[TASK ITEM] What's needed is the listing below, repeated word for word with no pictures.

[RAW DATA]
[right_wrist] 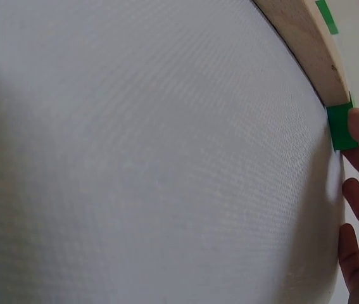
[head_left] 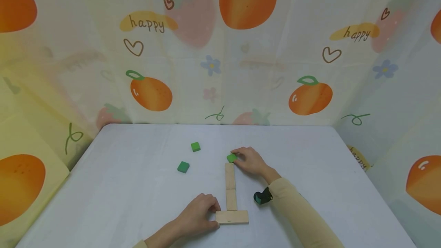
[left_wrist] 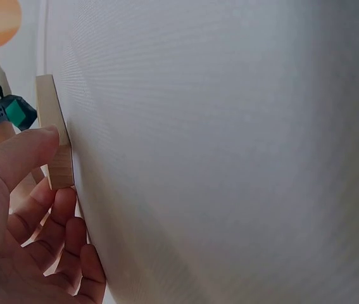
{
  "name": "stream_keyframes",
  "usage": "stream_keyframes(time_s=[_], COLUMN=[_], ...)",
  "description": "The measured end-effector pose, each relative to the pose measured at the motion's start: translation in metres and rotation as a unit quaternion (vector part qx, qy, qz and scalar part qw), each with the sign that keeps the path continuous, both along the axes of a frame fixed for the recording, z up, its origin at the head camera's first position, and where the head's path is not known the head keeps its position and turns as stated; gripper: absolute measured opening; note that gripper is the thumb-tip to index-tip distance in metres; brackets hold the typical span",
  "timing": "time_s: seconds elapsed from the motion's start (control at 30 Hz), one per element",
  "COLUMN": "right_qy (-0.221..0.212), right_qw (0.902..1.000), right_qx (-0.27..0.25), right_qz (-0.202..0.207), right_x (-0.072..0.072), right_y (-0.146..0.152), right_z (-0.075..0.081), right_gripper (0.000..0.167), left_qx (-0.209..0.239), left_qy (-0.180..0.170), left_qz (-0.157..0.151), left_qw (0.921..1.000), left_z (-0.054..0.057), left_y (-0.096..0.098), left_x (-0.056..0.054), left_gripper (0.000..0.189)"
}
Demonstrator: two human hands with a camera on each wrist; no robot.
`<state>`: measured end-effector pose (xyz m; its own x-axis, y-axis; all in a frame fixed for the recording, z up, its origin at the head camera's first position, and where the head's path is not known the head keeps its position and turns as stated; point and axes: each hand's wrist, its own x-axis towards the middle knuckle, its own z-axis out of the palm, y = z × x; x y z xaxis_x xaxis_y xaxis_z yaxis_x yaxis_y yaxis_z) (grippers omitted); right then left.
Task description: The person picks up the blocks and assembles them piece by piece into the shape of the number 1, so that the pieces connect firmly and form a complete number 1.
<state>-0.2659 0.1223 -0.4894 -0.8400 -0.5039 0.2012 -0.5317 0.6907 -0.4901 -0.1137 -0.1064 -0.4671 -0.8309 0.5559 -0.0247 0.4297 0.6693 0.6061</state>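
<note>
Three plain wooden blocks lie on the white table in an upside-down T. One block point(head_left: 237, 217) runs crosswise at the near end, and two others, a middle block point(head_left: 231, 199) and a far block point(head_left: 229, 176), line up away from it. My left hand point(head_left: 197, 215) holds the left end of the crosswise block between thumb and fingers; the left wrist view shows the thumb on that block point(left_wrist: 52, 114). My right hand point(head_left: 250, 160) pinches a small green block point(head_left: 232, 158) at the far end of the line. In the right wrist view this green block point(right_wrist: 340, 126) sits against the wooden block's end.
Two more green blocks, a lighter one point(head_left: 195, 147) and a darker one point(head_left: 183, 167), lie left of the wooden line. A dark wrist camera point(head_left: 263, 196) hangs at the right sleeve. A fruit-printed cloth point(head_left: 248, 53) stands behind the white table point(head_left: 138, 186).
</note>
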Motion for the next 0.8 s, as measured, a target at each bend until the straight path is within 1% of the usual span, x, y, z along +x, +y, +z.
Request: stream_keyframes(time_s=[0.33, 0.53, 0.8], right_qy=[-0.002, 0.003, 0.005], right_qw=[1.0, 1.0, 0.9999], right_qx=[-0.001, -0.006, -0.008], right_qz=[0.002, 0.003, 0.005], right_x=[-0.0001, 0.0003, 0.0001], right_y=[-0.0002, -0.0003, 0.0001], right_z=[0.0001, 0.0005, -0.0003], right_gripper=[0.031, 0.031, 0.031], left_qx=[0.0, -0.008, -0.005], left_qy=[0.006, -0.003, 0.01], left_qz=[-0.007, -0.009, -0.024], left_qw=[1.0, 0.9999, 0.9997], left_z=[-0.004, -0.0046, -0.0045], left_y=[-0.0003, -0.0007, -0.0029], left_x=[-0.0015, -0.0032, -0.003], left_gripper=[0.027, 0.029, 0.032])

[OUTPUT]
[right_wrist] 
[head_left] 
[left_wrist] 
{
  "name": "stream_keyframes",
  "usage": "stream_keyframes(time_s=[_], COLUMN=[_], ...)",
  "description": "The measured end-effector pose, each relative to the pose measured at the motion's start: translation in metres and rotation as a unit quaternion (vector part qx, qy, qz and scalar part qw), each with the sign that keeps the path continuous, both along the axes of a frame fixed for the recording, z up, its origin at the head camera's first position, and where the head's path is not known the head keeps its position and turns as stated; gripper: absolute measured opening; note that gripper is the thumb-tip to index-tip distance in metres; brackets hold the typical span",
  "timing": "time_s: seconds elapsed from the motion's start (control at 30 Hz), one per element",
  "COLUMN": "right_qy (-0.221..0.212), right_qw (0.902..1.000), right_qx (-0.27..0.25), right_qz (-0.202..0.207), right_x (-0.072..0.072), right_y (-0.146..0.152), right_z (-0.075..0.081), right_gripper (0.000..0.167), left_qx (-0.209..0.239), left_qy (-0.180..0.170), left_qz (-0.157..0.151), left_qw (0.921..1.000), left_z (-0.054..0.057), left_y (-0.096..0.098), left_x (-0.056..0.054), left_gripper (0.000..0.189)"
}
Demonstrator: two human hands with a camera on each wrist; no robot.
`<state>`: measured end-effector pose (xyz m; its own x-axis, y-axis; all in a frame fixed for the recording, z up, its origin at the head camera's first position, and where the head's path is not known the head keeps its position and turns as stated; point and axes: each hand's wrist, its own x-axis towards the middle knuckle, its own z-axis out of the palm, y = z × x; x y z xaxis_x xaxis_y xaxis_z yaxis_x yaxis_y yaxis_z) (grippers omitted); right then left.
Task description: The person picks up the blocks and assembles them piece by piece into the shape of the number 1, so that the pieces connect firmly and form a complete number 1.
<state>-0.2659 0.1223 -0.4894 -0.8400 -0.5039 0.2012 -0.5317 0.6907 -0.4901 -0.1137 -0.1064 -0.4671 -0.8309 0.5559 -0.0247 0.4297 0.6693 0.6061</state>
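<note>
Three plain wooden blocks lie on the white table in an upside-down T. One block point(head_left: 237, 217) runs crosswise at the near end, and two others, a middle block point(head_left: 231, 199) and a far block point(head_left: 229, 176), line up away from it. My left hand point(head_left: 197, 215) holds the left end of the crosswise block between thumb and fingers; the left wrist view shows the thumb on that block point(left_wrist: 52, 114). My right hand point(head_left: 250, 160) pinches a small green block point(head_left: 232, 158) at the far end of the line. In the right wrist view this green block point(right_wrist: 340, 126) sits against the wooden block's end.
Two more green blocks, a lighter one point(head_left: 195, 147) and a darker one point(head_left: 183, 167), lie left of the wooden line. A dark wrist camera point(head_left: 263, 196) hangs at the right sleeve. A fruit-printed cloth point(head_left: 248, 53) stands behind the white table point(head_left: 138, 186).
</note>
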Motion for the next 0.8 s, as measured, a target at each bend until the straight path is within 1% of the usual span, x, y, z along +x, +y, +z.
Request: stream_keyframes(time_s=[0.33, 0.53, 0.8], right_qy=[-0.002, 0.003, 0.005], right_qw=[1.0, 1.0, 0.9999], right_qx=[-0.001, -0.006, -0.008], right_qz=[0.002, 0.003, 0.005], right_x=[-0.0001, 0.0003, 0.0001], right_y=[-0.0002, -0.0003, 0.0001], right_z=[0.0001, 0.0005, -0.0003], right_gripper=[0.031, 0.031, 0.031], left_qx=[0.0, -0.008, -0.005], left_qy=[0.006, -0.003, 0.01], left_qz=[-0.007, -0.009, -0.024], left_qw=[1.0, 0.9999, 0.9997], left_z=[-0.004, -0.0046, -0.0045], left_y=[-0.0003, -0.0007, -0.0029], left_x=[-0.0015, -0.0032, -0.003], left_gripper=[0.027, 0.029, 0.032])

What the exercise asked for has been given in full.